__INPUT MATERIAL__
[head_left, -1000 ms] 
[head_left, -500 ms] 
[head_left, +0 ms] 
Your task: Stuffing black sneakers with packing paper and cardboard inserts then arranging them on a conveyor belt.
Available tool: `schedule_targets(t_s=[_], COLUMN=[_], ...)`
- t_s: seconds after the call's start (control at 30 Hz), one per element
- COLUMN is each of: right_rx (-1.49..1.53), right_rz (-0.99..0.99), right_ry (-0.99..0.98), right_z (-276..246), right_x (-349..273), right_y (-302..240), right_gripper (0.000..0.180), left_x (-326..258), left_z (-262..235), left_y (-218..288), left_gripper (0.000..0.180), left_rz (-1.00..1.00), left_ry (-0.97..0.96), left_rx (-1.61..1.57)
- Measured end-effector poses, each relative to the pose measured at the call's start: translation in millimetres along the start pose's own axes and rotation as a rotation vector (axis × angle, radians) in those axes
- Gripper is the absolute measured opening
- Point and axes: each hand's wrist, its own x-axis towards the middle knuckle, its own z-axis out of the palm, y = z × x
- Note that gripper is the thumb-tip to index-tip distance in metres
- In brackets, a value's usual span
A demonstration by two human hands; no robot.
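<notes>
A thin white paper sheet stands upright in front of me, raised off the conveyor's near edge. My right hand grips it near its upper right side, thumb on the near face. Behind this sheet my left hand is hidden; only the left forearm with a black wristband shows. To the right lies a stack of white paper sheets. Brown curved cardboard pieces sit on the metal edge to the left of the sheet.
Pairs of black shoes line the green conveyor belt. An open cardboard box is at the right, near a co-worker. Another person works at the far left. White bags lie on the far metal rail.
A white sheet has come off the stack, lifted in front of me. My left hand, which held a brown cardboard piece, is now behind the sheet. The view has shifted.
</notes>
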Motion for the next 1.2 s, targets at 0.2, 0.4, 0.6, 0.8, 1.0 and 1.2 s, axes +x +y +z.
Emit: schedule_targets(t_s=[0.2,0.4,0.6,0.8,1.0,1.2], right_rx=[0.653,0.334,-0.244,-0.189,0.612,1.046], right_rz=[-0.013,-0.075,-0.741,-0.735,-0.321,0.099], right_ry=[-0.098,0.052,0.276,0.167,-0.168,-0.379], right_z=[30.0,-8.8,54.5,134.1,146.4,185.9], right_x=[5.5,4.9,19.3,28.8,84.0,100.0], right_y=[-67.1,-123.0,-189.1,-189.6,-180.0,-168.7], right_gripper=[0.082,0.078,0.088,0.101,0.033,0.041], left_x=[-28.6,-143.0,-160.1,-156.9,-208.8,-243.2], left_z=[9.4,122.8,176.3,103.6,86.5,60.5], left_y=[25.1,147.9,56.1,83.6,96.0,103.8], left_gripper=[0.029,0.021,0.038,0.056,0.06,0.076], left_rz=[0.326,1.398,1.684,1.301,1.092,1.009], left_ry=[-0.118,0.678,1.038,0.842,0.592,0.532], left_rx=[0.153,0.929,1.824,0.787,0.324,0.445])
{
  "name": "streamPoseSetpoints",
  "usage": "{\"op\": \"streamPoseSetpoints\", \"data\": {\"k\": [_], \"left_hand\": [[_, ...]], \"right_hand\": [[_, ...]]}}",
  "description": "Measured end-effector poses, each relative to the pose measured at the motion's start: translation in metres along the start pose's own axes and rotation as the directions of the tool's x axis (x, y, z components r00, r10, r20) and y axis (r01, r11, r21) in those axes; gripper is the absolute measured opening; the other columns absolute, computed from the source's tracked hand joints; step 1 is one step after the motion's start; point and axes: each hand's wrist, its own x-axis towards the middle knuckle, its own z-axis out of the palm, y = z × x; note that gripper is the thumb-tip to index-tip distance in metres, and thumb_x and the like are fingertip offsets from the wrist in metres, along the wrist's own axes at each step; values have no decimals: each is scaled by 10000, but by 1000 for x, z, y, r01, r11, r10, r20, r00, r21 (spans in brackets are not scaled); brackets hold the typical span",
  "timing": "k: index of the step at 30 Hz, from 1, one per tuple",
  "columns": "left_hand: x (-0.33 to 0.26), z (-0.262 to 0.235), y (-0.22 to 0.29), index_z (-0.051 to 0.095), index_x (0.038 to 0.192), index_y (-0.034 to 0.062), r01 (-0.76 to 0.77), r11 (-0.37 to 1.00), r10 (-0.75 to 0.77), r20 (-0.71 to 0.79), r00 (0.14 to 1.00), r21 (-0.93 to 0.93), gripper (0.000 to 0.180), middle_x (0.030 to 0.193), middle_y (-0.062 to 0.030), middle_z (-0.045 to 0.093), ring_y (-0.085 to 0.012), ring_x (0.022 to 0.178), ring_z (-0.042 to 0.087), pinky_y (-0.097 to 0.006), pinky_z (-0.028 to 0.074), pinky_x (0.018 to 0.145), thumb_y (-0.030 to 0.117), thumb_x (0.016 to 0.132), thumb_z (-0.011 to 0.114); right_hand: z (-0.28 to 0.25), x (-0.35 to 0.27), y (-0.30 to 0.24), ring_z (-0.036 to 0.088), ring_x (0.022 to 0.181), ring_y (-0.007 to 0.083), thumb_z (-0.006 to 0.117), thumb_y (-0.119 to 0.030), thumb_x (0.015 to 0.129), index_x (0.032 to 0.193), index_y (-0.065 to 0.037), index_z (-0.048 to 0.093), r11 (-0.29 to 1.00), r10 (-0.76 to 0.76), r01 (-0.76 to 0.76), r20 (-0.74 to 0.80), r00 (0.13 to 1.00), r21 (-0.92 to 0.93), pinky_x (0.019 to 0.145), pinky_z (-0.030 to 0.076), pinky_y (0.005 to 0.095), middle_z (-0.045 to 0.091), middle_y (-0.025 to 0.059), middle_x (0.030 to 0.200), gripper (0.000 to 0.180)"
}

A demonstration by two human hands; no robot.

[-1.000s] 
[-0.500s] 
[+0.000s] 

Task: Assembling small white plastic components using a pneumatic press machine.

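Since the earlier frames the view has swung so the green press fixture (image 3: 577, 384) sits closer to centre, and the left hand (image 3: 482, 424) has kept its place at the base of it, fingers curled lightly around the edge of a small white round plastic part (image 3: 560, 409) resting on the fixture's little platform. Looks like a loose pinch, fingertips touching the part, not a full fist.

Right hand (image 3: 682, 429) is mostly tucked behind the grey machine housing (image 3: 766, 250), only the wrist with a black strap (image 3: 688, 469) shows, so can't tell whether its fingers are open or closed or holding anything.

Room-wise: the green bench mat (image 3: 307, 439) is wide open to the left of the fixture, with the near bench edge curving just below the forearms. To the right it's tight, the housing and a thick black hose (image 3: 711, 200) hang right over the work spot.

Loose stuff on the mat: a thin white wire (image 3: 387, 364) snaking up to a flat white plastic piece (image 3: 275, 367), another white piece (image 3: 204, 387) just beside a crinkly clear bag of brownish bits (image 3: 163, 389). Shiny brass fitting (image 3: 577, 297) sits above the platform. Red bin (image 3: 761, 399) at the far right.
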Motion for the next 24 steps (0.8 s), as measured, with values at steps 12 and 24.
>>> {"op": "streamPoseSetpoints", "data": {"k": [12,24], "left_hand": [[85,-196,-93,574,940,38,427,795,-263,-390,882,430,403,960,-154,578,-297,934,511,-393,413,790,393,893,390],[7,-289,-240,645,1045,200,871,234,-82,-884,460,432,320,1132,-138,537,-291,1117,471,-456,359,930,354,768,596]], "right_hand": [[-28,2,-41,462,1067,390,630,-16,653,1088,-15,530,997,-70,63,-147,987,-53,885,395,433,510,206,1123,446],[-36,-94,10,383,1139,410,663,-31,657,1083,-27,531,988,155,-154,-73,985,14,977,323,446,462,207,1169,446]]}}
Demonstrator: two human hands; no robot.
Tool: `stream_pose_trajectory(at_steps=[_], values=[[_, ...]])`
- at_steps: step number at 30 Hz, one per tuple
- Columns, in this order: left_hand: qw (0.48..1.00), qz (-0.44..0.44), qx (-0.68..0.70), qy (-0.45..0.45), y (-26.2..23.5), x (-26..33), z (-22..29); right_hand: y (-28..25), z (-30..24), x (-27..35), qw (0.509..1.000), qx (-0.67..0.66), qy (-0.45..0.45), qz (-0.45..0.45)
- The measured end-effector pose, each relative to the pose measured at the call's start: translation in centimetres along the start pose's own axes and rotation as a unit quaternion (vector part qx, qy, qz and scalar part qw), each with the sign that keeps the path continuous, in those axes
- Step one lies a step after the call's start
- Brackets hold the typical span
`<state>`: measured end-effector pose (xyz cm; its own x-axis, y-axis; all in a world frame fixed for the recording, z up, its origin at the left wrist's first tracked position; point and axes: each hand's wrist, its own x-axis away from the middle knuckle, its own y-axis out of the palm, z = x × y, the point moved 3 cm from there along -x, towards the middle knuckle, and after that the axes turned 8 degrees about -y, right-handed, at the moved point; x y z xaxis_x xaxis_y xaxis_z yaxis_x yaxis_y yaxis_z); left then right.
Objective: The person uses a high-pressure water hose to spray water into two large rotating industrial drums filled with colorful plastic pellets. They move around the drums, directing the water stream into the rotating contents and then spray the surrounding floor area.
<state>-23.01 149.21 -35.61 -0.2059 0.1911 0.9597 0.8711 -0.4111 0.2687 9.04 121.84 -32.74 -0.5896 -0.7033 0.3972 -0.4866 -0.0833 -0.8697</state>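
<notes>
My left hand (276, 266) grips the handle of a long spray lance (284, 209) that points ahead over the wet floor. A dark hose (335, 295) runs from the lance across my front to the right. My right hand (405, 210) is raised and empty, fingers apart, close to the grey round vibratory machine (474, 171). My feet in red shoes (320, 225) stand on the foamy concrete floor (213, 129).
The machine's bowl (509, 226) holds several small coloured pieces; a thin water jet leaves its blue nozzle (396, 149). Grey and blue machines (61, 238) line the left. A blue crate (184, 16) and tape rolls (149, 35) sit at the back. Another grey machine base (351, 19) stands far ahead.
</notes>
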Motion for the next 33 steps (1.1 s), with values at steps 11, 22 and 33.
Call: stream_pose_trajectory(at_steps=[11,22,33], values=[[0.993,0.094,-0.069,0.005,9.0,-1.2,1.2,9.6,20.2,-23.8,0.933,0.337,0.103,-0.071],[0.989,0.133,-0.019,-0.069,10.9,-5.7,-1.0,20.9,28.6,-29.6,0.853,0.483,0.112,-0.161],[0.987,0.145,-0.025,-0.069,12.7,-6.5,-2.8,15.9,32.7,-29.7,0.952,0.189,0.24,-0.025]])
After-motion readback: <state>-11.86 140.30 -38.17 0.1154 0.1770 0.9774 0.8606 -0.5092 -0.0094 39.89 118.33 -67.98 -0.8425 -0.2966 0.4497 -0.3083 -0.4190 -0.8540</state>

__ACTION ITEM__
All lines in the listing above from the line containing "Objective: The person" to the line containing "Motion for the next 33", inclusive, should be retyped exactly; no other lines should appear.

__PROBLEM SOLUTION__
Objective: The person uses a high-pressure water hose to spray water into two large rotating industrial drums filled with colorful plastic pellets. They move around the drums, directing the water stream into the rotating contents and then spray the surrounding floor area.
<state>-23.01 149.21 -35.61 -0.2059 0.1911 0.9597 0.8711 -0.4111 0.2687 9.04 121.84 -32.74 -0.5896 -0.7033 0.3972 -0.4866 -0.0833 -0.8697</state>
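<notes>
My left hand (276, 266) grips the handle of a long spray lance (284, 209) that points ahead over the wet floor. A dark hose (335, 295) runs from the lance across my front to the right. My right hand (405, 210) is raised and empty, fingers apart, close to the grey round vibratory machine (474, 171). My feet in red shoes (320, 225) stand on the foamy concrete floor (213, 129).
The machine's bowl (509, 226) holds several small coloured pieces; a thin water jet leaves its blue nozzle (396, 149). Grey and blue machines (61, 238) line the left. A blue crate (184, 16) and tape rolls (149, 35) sit at the back. Another grey machine base (351, 19) stands far ahead.
</notes>
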Motion for the next 33 steps (1.1 s), with values at steps 11, 22 and 33.

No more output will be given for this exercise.